## TASK GOAL
Leave out the pictures and output the data verbatim.

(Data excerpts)
::::
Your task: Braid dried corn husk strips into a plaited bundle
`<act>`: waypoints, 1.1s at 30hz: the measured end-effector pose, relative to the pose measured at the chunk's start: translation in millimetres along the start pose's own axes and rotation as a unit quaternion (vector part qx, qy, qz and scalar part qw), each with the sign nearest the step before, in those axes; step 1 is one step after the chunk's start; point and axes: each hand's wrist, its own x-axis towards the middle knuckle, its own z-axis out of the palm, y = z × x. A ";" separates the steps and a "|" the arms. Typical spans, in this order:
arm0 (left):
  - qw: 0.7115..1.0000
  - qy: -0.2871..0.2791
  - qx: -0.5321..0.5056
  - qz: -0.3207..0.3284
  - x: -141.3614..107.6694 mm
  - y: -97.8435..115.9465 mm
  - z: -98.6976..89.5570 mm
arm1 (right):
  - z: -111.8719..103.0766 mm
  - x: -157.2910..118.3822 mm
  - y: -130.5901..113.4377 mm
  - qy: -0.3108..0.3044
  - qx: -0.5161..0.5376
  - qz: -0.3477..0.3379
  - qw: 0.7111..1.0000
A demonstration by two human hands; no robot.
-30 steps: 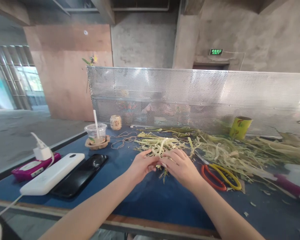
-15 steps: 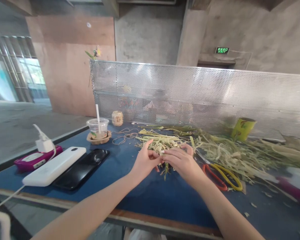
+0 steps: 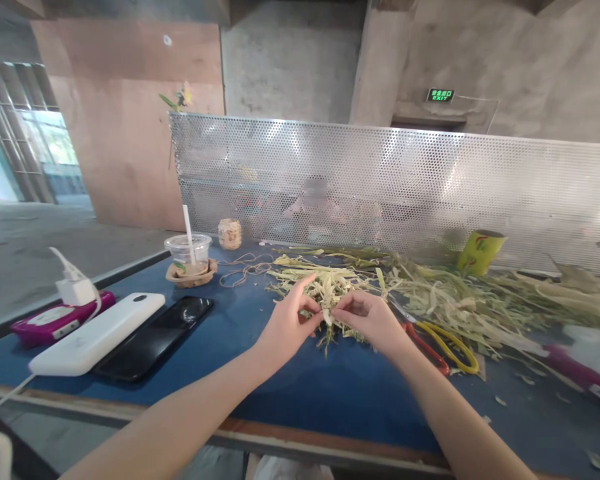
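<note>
Both hands work above the middle of the blue desk [image 3: 330, 393], with the forearms reaching in over its brown near edge. The left hand [image 3: 291, 328] pinches a pale strip [image 3: 328, 316] between thumb and fingers, its index finger raised apart. The right hand [image 3: 373, 319] has thumb and forefinger closed on the same strip from the other side, the remaining fingers curled. The strip sits at the front of a heap of plant strips [image 3: 350, 272], well in from the near edge, and bare blue surface lies between the 2 forearms, leaving room to draw back toward the body.

Room is tighter on the right: scissors [image 3: 447, 343] with 1 red and 1 yellow handle lie just beside the right wrist, and a spread of dry leaf strands [image 3: 445, 293] runs from the blades toward a yellow container [image 3: 481, 253]. Behind, a perforated metal screen [image 3: 355, 173] bounds the far side.

To the left there is a wider gap before a black phone [image 3: 155, 340], a white power bank [image 3: 100, 333] and a purple power strip [image 3: 63, 320]. Farther back stand a lidded cup [image 3: 187, 250] near the left edge and tangled cord [image 3: 245, 270].
</note>
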 end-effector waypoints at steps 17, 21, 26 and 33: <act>0.957 -0.012 -0.217 -0.192 12.3 -2.2 -2.9 | 4.4 -1.3 2.1 -0.014 0.105 -0.010 0.994; 0.937 -0.004 -0.247 -0.248 14.8 -1.2 -6.5 | -1.1 -3.7 5.6 -0.034 -0.038 -0.146 0.988; 0.928 -0.010 -0.259 -0.266 14.1 -1.8 -7.5 | -7.3 -4.0 9.8 -0.007 -0.188 -0.339 0.922; 0.916 -0.020 -0.263 -0.302 14.7 1.7 -6.7 | -9.1 -4.1 5.2 0.004 -0.231 -0.380 0.896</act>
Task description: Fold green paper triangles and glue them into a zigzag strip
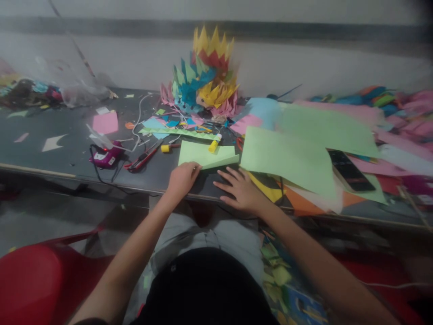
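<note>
A pale green sheet of paper (203,152) lies before me, its near edge folded up into a narrow flap. My left hand (184,176) pinches that flap at its left corner. With fingers spread, my right hand (241,187) rests just below the sheet's right end, holding nothing. A yellow glue stick (214,143) lies across the sheet's far right part, and its yellow cap (165,148) is to the left. Behind the sheet stretches a green paper strip with a zigzag edge (182,132). A red utility knife (144,158) lies further left.
Larger green sheets (287,158) and a phone (350,170) lie to the right. Colourful spiked paper crowns (209,76) stand at the back among scraps. A purple device with a cord (106,155) sits at left. Red chairs (30,284) flank me.
</note>
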### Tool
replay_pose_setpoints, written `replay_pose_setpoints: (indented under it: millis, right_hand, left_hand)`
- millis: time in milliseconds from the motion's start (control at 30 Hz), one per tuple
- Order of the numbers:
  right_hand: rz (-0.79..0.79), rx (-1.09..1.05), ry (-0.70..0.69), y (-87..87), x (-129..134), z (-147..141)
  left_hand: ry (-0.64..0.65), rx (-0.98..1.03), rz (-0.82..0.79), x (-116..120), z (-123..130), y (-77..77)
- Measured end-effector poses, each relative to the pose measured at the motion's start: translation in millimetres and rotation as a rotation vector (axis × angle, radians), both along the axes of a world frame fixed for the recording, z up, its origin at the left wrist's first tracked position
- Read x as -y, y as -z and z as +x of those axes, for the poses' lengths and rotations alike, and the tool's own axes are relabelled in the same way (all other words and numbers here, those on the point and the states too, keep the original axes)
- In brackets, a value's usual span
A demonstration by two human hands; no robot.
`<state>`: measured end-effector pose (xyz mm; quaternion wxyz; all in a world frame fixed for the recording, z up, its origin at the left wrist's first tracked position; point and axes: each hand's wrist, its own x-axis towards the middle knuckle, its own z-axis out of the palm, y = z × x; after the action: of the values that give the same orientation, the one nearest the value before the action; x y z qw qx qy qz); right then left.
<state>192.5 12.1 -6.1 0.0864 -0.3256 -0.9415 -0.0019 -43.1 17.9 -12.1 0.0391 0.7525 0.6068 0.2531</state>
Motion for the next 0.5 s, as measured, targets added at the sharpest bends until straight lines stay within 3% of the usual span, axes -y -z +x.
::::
## YOUR RESPONSE
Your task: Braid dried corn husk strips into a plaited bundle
`<act>`: waypoints, 1.1s at 30hz: the measured end-effector pose, relative to the pose measured at the chunk's start: translation in millimetres along the start pose's own axes and rotation as a unit quaternion (vector part qx, qy, qz and scalar part qw), each with the sign nearest the step before, in those axes; step 1 is one step after the chunk's start; point and axes: each hand's wrist, its own x-axis towards the middle knuckle, its own z-axis out of the palm, y = z × x. A ";" separates the steps and a "|" the arms. Typical spans, in this order:
arm0 (left):
  - qw: 0.7115..1.0000
  - qy: -0.2871..0.2791
  - qx: -0.5321..0.5056
  - qz: -0.3207..0.3284
  - x: -141.3614..107.6694 mm
  - y: -97.8435..115.9465 mm
  - z: -98.6976..89.5570 mm
arm1 (right):
  - z: -111.8719..103.0766 mm
  - x: -157.2910..118.3822 mm
  - y: -130.5901..113.4377 mm
  - qy: -0.3108..0.3044
  - qx: -0.5161..0.5376
  - qz: -0.3477..0.3379
  - qw: 0.7111..1.0000
A demonstration by two human hands; no robot.
-30 steps: 
-15 steps: 
+0 steps: 
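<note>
Both hands work above the middle of the blue desk [image 3: 330, 393], with the forearms reaching in over its brown near edge. The left hand [image 3: 291, 328] pinches a pale strip [image 3: 328, 316] between thumb and fingers, its index finger raised apart. The right hand [image 3: 373, 319] has thumb and forefinger closed on the same strip from the other side, the remaining fingers curled. The strip sits at the front of a heap of plant strips [image 3: 350, 272], well in from the near edge, and bare blue surface lies between the 2 forearms, leaving room to draw back toward the body.

Room is tighter on the right: scissors [image 3: 447, 343] with 1 red and 1 yellow handle lie just beside the right wrist, and a spread of dry leaf strands [image 3: 445, 293] runs from the blades toward a yellow container [image 3: 481, 253]. Behind, a perforated metal screen [image 3: 355, 173] bounds the far side.

To the left there is a wider gap before a black phone [image 3: 155, 340], a white power bank [image 3: 100, 333] and a purple power strip [image 3: 63, 320]. Farther back stand a lidded cup [image 3: 187, 250] near the left edge and tangled cord [image 3: 245, 270].
</note>
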 end-effector waypoints at steps 17, 21, 26 and 33: <act>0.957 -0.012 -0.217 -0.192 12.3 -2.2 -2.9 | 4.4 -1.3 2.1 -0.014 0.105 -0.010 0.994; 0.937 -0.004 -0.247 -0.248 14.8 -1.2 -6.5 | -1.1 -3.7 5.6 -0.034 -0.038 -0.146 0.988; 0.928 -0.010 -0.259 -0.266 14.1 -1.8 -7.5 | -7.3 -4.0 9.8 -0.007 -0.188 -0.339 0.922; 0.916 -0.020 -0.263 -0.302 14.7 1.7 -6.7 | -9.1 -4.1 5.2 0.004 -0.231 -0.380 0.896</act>
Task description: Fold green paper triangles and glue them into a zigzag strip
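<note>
A pale green sheet of paper (203,152) lies before me, its near edge folded up into a narrow flap. My left hand (184,176) pinches that flap at its left corner. With fingers spread, my right hand (241,187) rests just below the sheet's right end, holding nothing. A yellow glue stick (214,143) lies across the sheet's far right part, and its yellow cap (165,148) is to the left. Behind the sheet stretches a green paper strip with a zigzag edge (182,132). A red utility knife (144,158) lies further left.
Larger green sheets (287,158) and a phone (350,170) lie to the right. Colourful spiked paper crowns (209,76) stand at the back among scraps. A purple device with a cord (106,155) sits at left. Red chairs (30,284) flank me.
</note>
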### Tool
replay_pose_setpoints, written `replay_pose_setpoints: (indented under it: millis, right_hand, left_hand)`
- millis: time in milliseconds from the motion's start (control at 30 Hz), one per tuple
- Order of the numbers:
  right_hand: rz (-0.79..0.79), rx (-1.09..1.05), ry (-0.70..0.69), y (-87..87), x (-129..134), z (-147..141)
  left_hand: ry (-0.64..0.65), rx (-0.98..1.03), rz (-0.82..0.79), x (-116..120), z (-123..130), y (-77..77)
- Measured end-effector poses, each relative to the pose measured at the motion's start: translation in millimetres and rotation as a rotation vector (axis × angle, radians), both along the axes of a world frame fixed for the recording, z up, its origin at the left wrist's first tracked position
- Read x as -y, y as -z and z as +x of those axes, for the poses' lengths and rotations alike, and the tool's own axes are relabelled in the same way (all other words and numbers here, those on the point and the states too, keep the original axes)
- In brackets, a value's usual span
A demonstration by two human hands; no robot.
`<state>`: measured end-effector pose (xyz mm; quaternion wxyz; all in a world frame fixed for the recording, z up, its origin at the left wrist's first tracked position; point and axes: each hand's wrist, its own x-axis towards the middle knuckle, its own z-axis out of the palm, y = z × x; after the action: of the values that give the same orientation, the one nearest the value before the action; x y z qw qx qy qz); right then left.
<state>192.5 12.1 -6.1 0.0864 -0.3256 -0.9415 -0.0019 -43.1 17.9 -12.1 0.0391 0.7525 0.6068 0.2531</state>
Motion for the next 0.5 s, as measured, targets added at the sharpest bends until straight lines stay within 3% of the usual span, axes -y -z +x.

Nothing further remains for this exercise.